Task objective →
For the material that follows, return exactly the lines from the one with "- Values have" through the one with "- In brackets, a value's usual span", both ends included.

Records for the exercise →

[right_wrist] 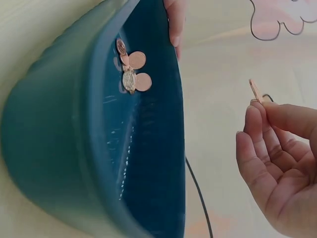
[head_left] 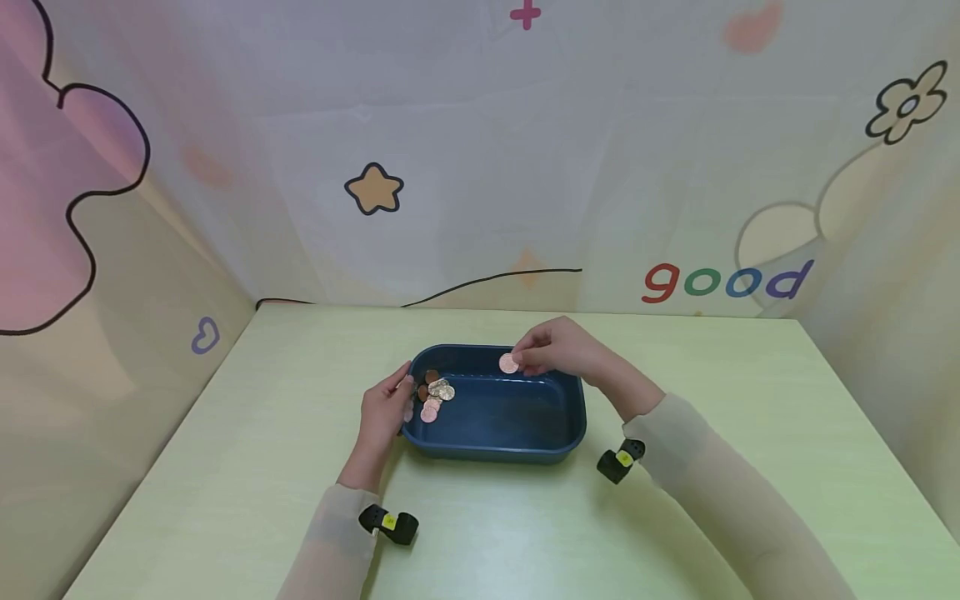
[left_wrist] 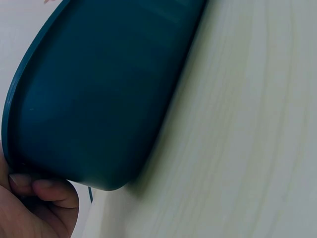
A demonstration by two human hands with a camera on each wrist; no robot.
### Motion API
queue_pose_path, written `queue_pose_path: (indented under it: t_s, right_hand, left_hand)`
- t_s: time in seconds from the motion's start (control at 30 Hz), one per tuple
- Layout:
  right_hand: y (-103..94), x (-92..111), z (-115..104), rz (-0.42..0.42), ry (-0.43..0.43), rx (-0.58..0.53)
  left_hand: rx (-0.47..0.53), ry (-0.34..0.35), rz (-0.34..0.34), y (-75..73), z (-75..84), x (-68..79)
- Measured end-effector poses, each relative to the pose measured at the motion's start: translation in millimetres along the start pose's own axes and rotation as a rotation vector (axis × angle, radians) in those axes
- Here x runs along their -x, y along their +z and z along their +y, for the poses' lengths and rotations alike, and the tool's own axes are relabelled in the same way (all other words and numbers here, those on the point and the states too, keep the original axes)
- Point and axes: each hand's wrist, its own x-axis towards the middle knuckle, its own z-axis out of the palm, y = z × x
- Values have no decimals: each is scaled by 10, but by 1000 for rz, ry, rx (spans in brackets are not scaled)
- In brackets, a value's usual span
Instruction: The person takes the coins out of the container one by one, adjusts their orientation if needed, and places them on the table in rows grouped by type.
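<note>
A dark blue rectangular tub (head_left: 510, 454) with rounded corners stands on the table. My left hand (head_left: 384, 410) grips its left end; in the left wrist view curled fingers (left_wrist: 52, 193) lie against the outer wall under the rim. Between thumb and fingertips my right hand (head_left: 566, 346) pinches a copper-coloured coin (head_left: 508, 363) above the tub's far side. The right wrist view shows that coin (right_wrist: 255, 90) edge-on, the other fingers loosely bent. Inside the tub, at its left end, lies a small heap of silver and copper coins (head_left: 435, 392), some overlapping.
The pale wood-grain table (head_left: 480, 533) runs back to a printed cloth backdrop (head_left: 480, 167), with cloth at both sides too. A small black wrist camera (head_left: 390, 523) sits on the left sleeve, another wrist camera (head_left: 621, 460) on the right.
</note>
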Motion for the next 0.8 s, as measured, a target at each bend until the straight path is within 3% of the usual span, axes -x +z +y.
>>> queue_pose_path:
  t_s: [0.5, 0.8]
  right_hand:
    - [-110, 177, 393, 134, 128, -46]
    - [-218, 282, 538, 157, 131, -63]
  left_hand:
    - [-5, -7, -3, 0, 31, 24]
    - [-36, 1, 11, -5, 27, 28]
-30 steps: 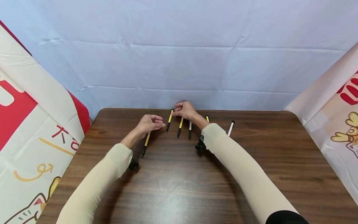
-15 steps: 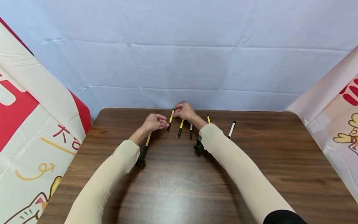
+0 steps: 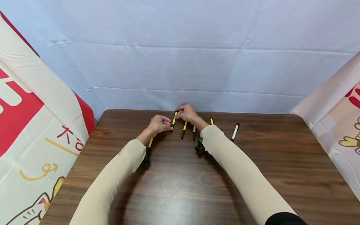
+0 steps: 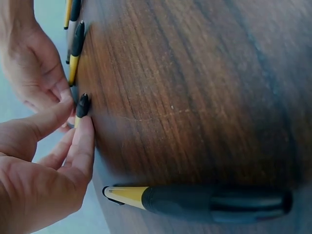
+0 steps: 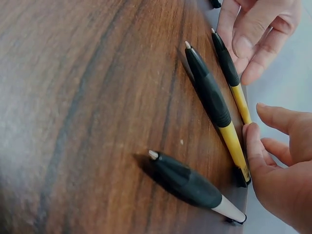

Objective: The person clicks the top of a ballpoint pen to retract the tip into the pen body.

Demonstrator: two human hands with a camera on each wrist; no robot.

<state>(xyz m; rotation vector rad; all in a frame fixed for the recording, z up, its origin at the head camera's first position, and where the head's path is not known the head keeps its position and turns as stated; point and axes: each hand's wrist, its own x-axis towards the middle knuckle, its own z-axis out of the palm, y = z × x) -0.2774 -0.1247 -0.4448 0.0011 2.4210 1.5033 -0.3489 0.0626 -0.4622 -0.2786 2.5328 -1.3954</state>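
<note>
A yellow pen with a black grip [image 3: 174, 120] lies on the wooden table near its back edge, between the two hands. My left hand [image 3: 159, 124] reaches the black grip end from the left; in the left wrist view its fingertips [image 4: 85, 127] are at the grip, fingers fairly straight. At the yellow end is my right hand [image 3: 187, 113]; the right wrist view has a fingertip against the barrel and the thumb apart from it. Just right lie another yellow pen [image 5: 229, 136] and a white pen with a black grip [image 5: 190, 187].
One more yellow pen [image 3: 150, 142] lies under the left wrist, partly hidden. Beyond the right forearm are a yellow pen [image 3: 212, 121] and a white pen [image 3: 235, 131], both partly covered. Pale cloth [image 3: 180, 68] hangs behind the wooden table [image 3: 174, 187].
My left hand has moved right, up to the black end of the middle yellow pen. The right hand has stayed at that pen's other end. The view has shifted slightly.
</note>
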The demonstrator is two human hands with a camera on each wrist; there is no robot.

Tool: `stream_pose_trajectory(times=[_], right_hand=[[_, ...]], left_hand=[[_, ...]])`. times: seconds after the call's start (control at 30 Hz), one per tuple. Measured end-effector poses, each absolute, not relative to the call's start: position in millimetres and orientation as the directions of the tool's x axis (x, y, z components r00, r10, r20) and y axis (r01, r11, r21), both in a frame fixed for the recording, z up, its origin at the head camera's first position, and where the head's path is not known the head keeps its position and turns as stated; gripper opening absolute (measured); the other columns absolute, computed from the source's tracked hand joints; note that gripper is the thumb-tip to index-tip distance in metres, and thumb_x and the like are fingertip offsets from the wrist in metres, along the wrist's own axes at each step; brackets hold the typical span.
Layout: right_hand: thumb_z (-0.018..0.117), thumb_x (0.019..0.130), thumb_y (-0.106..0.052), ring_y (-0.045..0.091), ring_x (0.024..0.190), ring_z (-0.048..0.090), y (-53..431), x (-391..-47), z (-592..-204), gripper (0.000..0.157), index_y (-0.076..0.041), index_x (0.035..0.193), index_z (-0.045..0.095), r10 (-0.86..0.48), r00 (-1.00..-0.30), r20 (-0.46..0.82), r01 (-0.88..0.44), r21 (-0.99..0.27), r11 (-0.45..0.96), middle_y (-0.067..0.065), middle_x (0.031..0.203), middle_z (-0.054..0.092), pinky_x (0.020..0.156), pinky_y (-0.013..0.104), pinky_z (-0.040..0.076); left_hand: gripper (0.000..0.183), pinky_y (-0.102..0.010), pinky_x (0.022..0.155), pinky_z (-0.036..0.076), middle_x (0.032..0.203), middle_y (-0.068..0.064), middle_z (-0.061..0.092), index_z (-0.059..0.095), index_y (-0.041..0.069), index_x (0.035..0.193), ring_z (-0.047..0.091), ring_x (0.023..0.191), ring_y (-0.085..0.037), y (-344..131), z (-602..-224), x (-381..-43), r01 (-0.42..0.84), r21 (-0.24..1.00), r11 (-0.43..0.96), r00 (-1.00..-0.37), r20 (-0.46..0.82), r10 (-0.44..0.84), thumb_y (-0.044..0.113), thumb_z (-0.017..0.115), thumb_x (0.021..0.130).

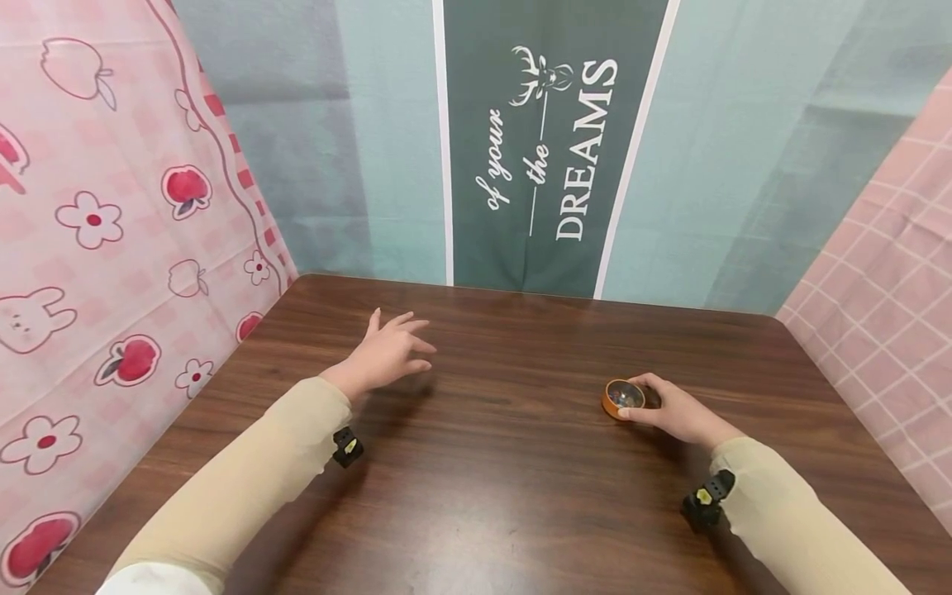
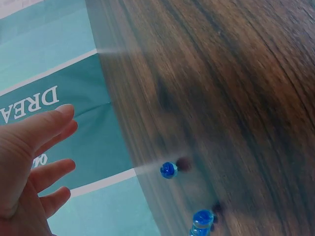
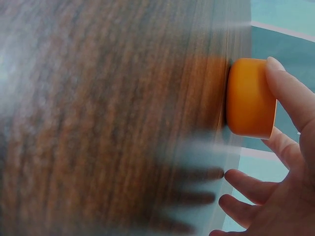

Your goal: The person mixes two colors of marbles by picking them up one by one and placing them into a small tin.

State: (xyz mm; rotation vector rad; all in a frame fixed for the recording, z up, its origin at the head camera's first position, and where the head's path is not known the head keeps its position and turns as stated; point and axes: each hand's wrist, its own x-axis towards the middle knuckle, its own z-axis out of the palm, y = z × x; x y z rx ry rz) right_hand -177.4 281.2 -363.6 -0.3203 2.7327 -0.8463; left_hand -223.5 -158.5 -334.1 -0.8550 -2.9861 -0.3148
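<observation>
A small round orange cup (image 1: 611,400) is at the right half of the wooden table, its inside shiny with dark contents. My right hand (image 1: 678,411) pinches its rim between thumb and forefinger. In the right wrist view the orange cup (image 3: 251,98) stands with its base right at the tabletop, and the other fingers (image 3: 248,187) are spread loosely. Above the table at the left, my left hand (image 1: 383,354) holds nothing, its fingers relaxed and spread. Near it in the left wrist view lie a blue glass marble (image 2: 168,170) and more blue marbles (image 2: 203,218) at the bottom edge.
The brown wooden table (image 1: 476,487) ends at a teal cloth with white lettering (image 1: 554,149). A pink fruit-patterned curtain (image 1: 97,248) hangs along the left side, and a pink checked cloth (image 1: 885,289) along the right.
</observation>
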Motion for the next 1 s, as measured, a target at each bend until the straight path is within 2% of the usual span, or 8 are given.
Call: stream_pose_trajectory(times=[0.43,1.0], right_hand=[[0.067,0.083,-0.044,0.034,0.104,0.053,283.4,-178.5,-366.4,0.063,-0.001,0.125,0.049,-0.285,-0.940,-0.187,-0.127,-0.581,0.804,0.019,0.115,0.055,0.083,0.051,0.042],[0.068,0.082,-0.043,0.032,0.102,0.053,283.0,-178.7,-367.8,0.062,-0.001,0.124,0.050,-0.282,-0.943,-0.178,-0.130,-0.582,0.803,0.018,0.114,0.056,0.082,0.050,0.043]], left_hand=[[0.025,-0.068,0.101,-0.003,0.141,-0.013,0.043,0.073,0.017,0.106,0.025,0.135,-0.035,-179.0,-344.6,-229.2,0.465,0.205,0.861,-0.881,0.018,0.472,0.028,0.071,0.083],[0.017,-0.069,0.100,-0.002,0.136,-0.015,0.048,0.076,0.019,0.098,0.029,0.133,-0.039,-183.8,-360.1,-232.1,0.415,0.121,0.902,-0.903,-0.068,0.425,0.022,0.072,0.081]])
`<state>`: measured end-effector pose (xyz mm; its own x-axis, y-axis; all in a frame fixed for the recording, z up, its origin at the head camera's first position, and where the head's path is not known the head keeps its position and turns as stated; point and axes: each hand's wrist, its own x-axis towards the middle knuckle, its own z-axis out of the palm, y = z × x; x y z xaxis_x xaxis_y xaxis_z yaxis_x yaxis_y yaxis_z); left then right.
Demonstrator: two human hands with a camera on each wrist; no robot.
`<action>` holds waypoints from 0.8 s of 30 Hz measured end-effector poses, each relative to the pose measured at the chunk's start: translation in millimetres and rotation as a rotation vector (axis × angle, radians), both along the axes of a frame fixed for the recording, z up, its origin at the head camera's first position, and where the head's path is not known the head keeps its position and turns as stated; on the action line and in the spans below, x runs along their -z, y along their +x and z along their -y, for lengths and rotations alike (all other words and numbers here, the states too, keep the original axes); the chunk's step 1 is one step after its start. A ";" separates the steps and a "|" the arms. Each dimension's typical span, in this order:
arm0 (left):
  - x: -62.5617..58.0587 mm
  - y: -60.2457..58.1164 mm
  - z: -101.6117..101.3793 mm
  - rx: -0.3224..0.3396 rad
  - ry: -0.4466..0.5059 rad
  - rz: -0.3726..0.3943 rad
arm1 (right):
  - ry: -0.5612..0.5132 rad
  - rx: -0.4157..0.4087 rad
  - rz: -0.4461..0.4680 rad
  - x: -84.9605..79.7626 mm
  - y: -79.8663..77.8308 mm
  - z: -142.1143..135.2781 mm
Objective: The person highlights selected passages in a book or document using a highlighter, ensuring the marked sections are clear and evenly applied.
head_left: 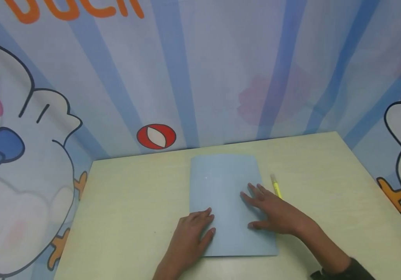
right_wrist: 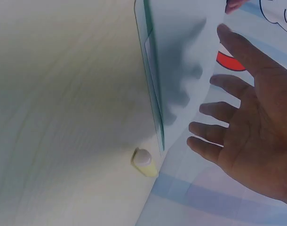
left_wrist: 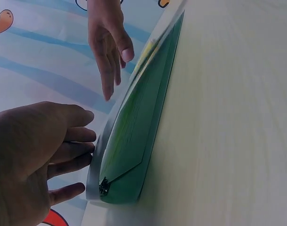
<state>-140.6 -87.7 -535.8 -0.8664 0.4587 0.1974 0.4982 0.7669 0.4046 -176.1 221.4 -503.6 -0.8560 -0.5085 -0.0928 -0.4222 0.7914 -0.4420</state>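
A closed light blue folder (head_left: pixel 226 171) lies flat on the table, its cover bowed up slightly. In the left wrist view, its spine end shows a green inside with a small dark fitting near the fold. My left hand (head_left: pixel 190 237) rests at the lower left edge of the cover, fingers loosely extended. Over the right part of the cover, my right hand (head_left: pixel 274 212) is spread, fingers apart, its shadow falling on the folder in the right wrist view. Neither hand grips anything. A yellow marker (head_left: pixel 276 187) with a pale end lies just beyond my right hand, partly hidden by it.
The pale wooden table (head_left: pixel 134 202) reaches out on both sides of the folder. A blue striped cloth backdrop (head_left: pixel 214 77) with cartoon ducks stands along its back and side edges.
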 end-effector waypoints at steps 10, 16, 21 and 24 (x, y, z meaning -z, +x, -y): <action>-1.9 -2.2 -4.1 0.021 -0.077 0.011 | 0.063 -0.046 0.085 6.6 -2.7 13.6; -0.2 -7.6 -1.3 0.048 -0.109 0.010 | 0.099 -0.043 0.060 12.0 -3.6 16.6; 4.6 -20.8 6.6 0.042 -0.147 -0.017 | 0.115 -0.036 0.068 14.3 -5.8 18.5; 7.1 -28.2 10.2 0.026 -0.209 0.009 | 0.122 -0.026 0.079 14.8 -6.5 19.7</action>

Expected answer →
- Values have no decimals: each is scaled by 10, but by 1000 for rz, ry, rx (spans in brackets are not scaled)
- In brackets, a value's usual span

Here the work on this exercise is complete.